> [WORK ORDER]
All pictures are to be excluded when the data below is output verbatim.

> [THE DATA]
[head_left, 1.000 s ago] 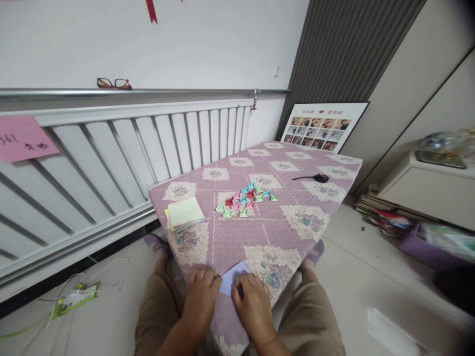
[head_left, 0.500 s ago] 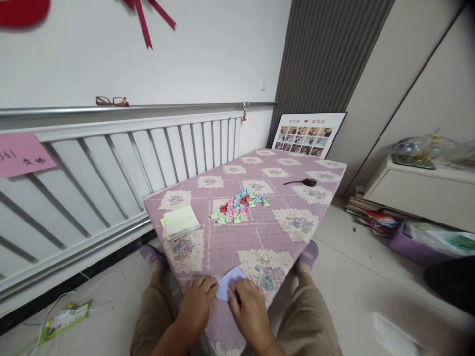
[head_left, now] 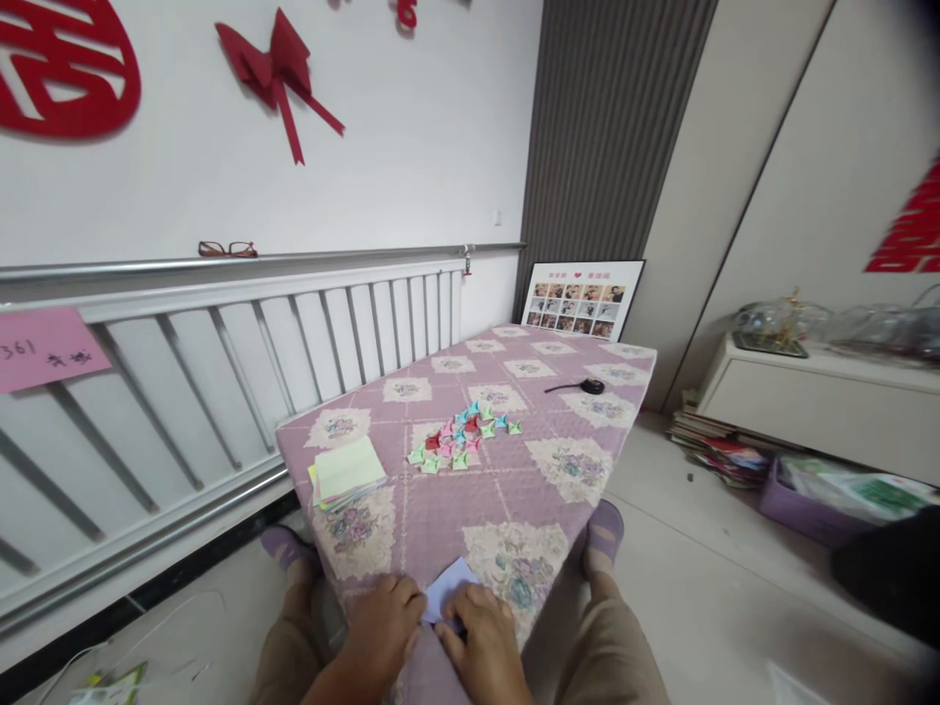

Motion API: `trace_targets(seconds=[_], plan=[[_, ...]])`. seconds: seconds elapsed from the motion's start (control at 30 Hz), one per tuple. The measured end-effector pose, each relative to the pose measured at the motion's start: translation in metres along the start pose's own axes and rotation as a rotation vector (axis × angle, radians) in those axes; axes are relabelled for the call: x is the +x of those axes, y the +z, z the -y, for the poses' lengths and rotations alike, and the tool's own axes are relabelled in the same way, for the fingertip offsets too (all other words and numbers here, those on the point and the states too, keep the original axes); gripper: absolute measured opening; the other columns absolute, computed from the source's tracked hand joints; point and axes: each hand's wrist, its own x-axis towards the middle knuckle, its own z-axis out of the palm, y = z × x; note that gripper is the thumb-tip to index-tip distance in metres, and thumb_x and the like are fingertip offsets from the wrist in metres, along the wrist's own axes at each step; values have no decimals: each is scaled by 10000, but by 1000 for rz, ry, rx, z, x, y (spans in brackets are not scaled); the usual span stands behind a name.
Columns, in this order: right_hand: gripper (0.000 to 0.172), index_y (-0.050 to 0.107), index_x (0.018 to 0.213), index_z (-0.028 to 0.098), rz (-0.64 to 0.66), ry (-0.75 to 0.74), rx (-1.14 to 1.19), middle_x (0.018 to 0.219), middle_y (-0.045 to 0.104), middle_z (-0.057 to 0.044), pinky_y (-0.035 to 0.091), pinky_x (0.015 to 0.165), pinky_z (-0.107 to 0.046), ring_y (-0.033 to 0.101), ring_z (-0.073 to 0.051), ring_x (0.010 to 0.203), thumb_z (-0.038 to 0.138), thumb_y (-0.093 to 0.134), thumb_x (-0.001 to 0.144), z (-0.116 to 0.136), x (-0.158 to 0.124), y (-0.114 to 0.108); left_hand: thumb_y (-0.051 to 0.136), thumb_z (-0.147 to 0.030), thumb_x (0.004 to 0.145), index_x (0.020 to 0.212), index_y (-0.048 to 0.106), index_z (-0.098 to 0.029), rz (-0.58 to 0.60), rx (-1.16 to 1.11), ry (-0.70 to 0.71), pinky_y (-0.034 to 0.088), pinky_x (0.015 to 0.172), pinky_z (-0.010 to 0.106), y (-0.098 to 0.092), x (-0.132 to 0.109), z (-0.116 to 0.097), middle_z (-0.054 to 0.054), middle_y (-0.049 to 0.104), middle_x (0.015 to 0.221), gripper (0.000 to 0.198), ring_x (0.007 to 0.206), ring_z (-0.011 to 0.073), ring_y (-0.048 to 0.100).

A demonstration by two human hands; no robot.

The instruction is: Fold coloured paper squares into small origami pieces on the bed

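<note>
A small sheet of purple paper [head_left: 445,587] lies at the near end of the table, with part of it hidden under my fingers. At its left corner, my left hand [head_left: 383,622] is closed with curled fingertips pressing on the edge. My right hand [head_left: 481,627] has its fingers bent over the right side and its thumb at the lower edge. Farther up the cloth sits a group of several small folded paper pieces [head_left: 459,439] in green, pink, red and blue. A stack of square paper sheets [head_left: 348,472], pale green on top, rests to the left.
A flowered pink tablecloth [head_left: 506,494] covers the table. Toward its far right lies a black round object with a strap [head_left: 591,386]. A white radiator [head_left: 308,343] runs along the left side, with glasses [head_left: 227,249] on the pipe above. A purple bin [head_left: 800,504] stands on the right floor.
My view has tilted up, so the table and hands sit lower in the picture. Both hands stay on the purple paper, and the right hand covers its lower part.
</note>
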Motion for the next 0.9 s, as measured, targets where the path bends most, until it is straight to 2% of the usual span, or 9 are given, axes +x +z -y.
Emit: trace_targets(seconds=[0.1, 0.2, 0.37, 0.43, 0.53, 0.67, 0.77, 0.83, 0.9], plan=[[136, 570, 765, 253, -8, 0, -9, 779, 612, 41, 330, 708, -278, 563, -166, 780, 214, 697, 735, 0, -1, -1, 436, -219, 930, 1051, 609, -236, -20, 59, 14, 393, 818, 313, 8, 3, 2, 45, 599, 1055, 212, 991, 213, 505], [146, 569, 782, 254, -2, -28, -9, 785, 618, 42, 337, 709, -276, 568, -165, 781, 217, 700, 728, -3, -2, 0, 435, -228, 939, 994, 628, -236, -66, 61, -6, 394, 804, 306, 13, 4, 1, 35, 613, 1028, 201, 965, 204, 522], [146, 559, 759, 250, -20, -174, -71, 766, 618, 42, 354, 692, -256, 562, -148, 732, 171, 678, 728, -15, -6, 8, 495, -187, 901, 879, 658, -223, -162, -35, 4, 393, 819, 301, 7, -5, -6, 29, 638, 1013, 169, 974, 199, 538], [125, 555, 746, 244, -25, -256, -108, 763, 612, 33, 364, 680, -250, 555, -146, 712, 166, 652, 755, -13, -4, 8, 508, -164, 873, 852, 663, -217, -173, -115, 8, 402, 823, 302, -1, -10, -6, 33, 648, 1006, 165, 961, 201, 548], [121, 544, 731, 234, -20, -302, -93, 761, 605, 16, 382, 655, -240, 560, -151, 707, 149, 605, 792, 2, 3, -1, 478, -119, 832, 823, 650, -217, -266, -342, 17, 412, 855, 300, -24, -17, -4, 30, 654, 973, 198, 934, 182, 564], [148, 516, 709, 218, 49, -207, 102, 749, 600, 3, 410, 635, -224, 572, -148, 705, 121, 537, 818, 35, 18, -23, 508, -189, 799, 712, 611, -205, -360, -697, 77, 451, 763, 261, -66, -24, 0, 29, 648, 812, 136, 799, 160, 589], [138, 518, 707, 218, 124, -125, 263, 729, 594, 7, 414, 629, -219, 573, -147, 705, 137, 526, 818, 52, 25, -31, 519, -261, 805, 700, 604, -197, -431, -873, 27, 456, 707, 256, -92, -25, 7, 24, 635, 758, 150, 743, 157, 584], [140, 513, 687, 215, 163, -77, 334, 710, 581, 9, 407, 623, -222, 564, -148, 698, 152, 518, 812, 55, 25, -29, 533, -290, 796, 680, 602, -191, -488, -916, -41, 456, 682, 256, -99, -25, 16, 15, 622, 720, 167, 709, 155, 575], [151, 499, 664, 212, 196, 4, 411, 683, 561, 14, 398, 607, -225, 548, -146, 675, 186, 507, 812, 51, 23, -22, 543, -327, 790, 705, 614, -189, -583, -913, -164, 461, 674, 263, -96, -24, 26, 11, 623, 717, 177, 704, 162, 575]])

> [ANSWER TO THIS TASK]
[head_left, 1.000 s ago] 
[head_left, 0.500 s ago] 
[head_left, now] 

Motion API: `trace_targets(seconds=[_], plan=[[_, ...]])`. seconds: seconds elapsed from the motion's start (control at 30 Hz), one per tuple. The measured end-effector pose, each relative to the pose measured at the motion's start: translation in metres along the start pose's own axes and rotation as a rotation vector (axis × angle, radians) in those axes; axes are relabelled for the call: x is the +x of those axes, y the +z, z the -y, for the poses' lengths and rotations alike, and the tool's own axes are relabelled in the same way, for the fingertip offsets too (all other words and numbers here, those on the point and the states too, keep the original axes); gripper: absolute measured opening; the other columns absolute, computed from the source's tracked hand joints; point and axes: each hand's wrist, its own x-axis towards the middle knuckle, its own z-axis out of the palm, y = z × x; note that gripper is the thumb-tip to index-tip distance in metres, and thumb_x and the like are fingertip offsets from the wrist in metres, along the wrist's own axes at each step; values have no decimals: each is scaled by 10000, but by 1000 for rz, ry, rx, z, x, y (spans in brackets are not scaled); the usual span stands behind a name.
Columns, in this order: right_hand: gripper (0.000 to 0.172), index_y (-0.050 to 0.107), index_x (0.018 to 0.213), index_z (-0.028 to 0.098), rz (-0.64 to 0.66), ry (-0.75 to 0.74), rx (-1.14 to 1.19), middle_x (0.018 to 0.219), middle_y (-0.045 to 0.104), middle_z (-0.057 to 0.044), pinky_y (-0.035 to 0.091), pinky_x (0.015 to 0.165), pinky_z (-0.107 to 0.046), ring_y (-0.033 to 0.101), ring_z (-0.073 to 0.051), ring_x (0.010 to 0.203), thumb_z (-0.038 to 0.138), thumb_y (-0.093 to 0.134), thumb_x (-0.001 to 0.144), z (-0.116 to 0.136), x (-0.158 to 0.124), y (-0.114 to 0.108); left_hand: thumb_y (-0.051 to 0.136), thumb_z (-0.147 to 0.030), thumb_x (0.004 to 0.145), index_x (0.020 to 0.212), index_y (-0.048 to 0.106), index_z (-0.098 to 0.029), rz (-0.58 to 0.60), rx (-1.16 to 1.11), ry (-0.70 to 0.71), pinky_y (-0.034 to 0.088), pinky_x (0.015 to 0.172), pinky_z (-0.010 to 0.106), y (-0.098 to 0.092), x (-0.132 to 0.109), z (-0.116 to 0.097), middle_z (-0.054 to 0.054), middle_y (-0.049 to 0.104), middle_x (0.015 to 0.221), gripper (0.000 to 0.198), ring_x (0.007 to 0.206), ring_z (-0.011 to 0.073), ring_y (-0.048 to 0.100).

A demonstration by two human hands; no robot.

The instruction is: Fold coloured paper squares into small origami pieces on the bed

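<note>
A small sheet of purple paper [head_left: 445,587] lies at the near end of the table, with part of it hidden under my fingers. At its left corner, my left hand [head_left: 383,622] is closed with curled fingertips pressing on the edge. My right hand [head_left: 481,627] has its fingers bent over the right side and its thumb at the lower edge. Farther up the cloth sits a group of several small folded paper pieces [head_left: 459,439] in green, pink, red and blue. A stack of square paper sheets [head_left: 348,472], pale green on top, rests to the left.
A flowered pink tablecloth [head_left: 506,494] covers the table. Toward its far right lies a black round object with a strap [head_left: 591,386]. A white radiator [head_left: 308,343] runs along the left side, with glasses [head_left: 227,249] on the pipe above. A purple bin [head_left: 800,504] stands on the right floor.
My view has tilted up, so the table and hands sit lower in the picture. Both hands stay on the purple paper, and the right hand covers its lower part.
</note>
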Motion for the next 0.9 s, as measured, targets where the path bends most, until it is straight to 2% of the usual span, or 9 are given, axes +x +z -y.
Emit: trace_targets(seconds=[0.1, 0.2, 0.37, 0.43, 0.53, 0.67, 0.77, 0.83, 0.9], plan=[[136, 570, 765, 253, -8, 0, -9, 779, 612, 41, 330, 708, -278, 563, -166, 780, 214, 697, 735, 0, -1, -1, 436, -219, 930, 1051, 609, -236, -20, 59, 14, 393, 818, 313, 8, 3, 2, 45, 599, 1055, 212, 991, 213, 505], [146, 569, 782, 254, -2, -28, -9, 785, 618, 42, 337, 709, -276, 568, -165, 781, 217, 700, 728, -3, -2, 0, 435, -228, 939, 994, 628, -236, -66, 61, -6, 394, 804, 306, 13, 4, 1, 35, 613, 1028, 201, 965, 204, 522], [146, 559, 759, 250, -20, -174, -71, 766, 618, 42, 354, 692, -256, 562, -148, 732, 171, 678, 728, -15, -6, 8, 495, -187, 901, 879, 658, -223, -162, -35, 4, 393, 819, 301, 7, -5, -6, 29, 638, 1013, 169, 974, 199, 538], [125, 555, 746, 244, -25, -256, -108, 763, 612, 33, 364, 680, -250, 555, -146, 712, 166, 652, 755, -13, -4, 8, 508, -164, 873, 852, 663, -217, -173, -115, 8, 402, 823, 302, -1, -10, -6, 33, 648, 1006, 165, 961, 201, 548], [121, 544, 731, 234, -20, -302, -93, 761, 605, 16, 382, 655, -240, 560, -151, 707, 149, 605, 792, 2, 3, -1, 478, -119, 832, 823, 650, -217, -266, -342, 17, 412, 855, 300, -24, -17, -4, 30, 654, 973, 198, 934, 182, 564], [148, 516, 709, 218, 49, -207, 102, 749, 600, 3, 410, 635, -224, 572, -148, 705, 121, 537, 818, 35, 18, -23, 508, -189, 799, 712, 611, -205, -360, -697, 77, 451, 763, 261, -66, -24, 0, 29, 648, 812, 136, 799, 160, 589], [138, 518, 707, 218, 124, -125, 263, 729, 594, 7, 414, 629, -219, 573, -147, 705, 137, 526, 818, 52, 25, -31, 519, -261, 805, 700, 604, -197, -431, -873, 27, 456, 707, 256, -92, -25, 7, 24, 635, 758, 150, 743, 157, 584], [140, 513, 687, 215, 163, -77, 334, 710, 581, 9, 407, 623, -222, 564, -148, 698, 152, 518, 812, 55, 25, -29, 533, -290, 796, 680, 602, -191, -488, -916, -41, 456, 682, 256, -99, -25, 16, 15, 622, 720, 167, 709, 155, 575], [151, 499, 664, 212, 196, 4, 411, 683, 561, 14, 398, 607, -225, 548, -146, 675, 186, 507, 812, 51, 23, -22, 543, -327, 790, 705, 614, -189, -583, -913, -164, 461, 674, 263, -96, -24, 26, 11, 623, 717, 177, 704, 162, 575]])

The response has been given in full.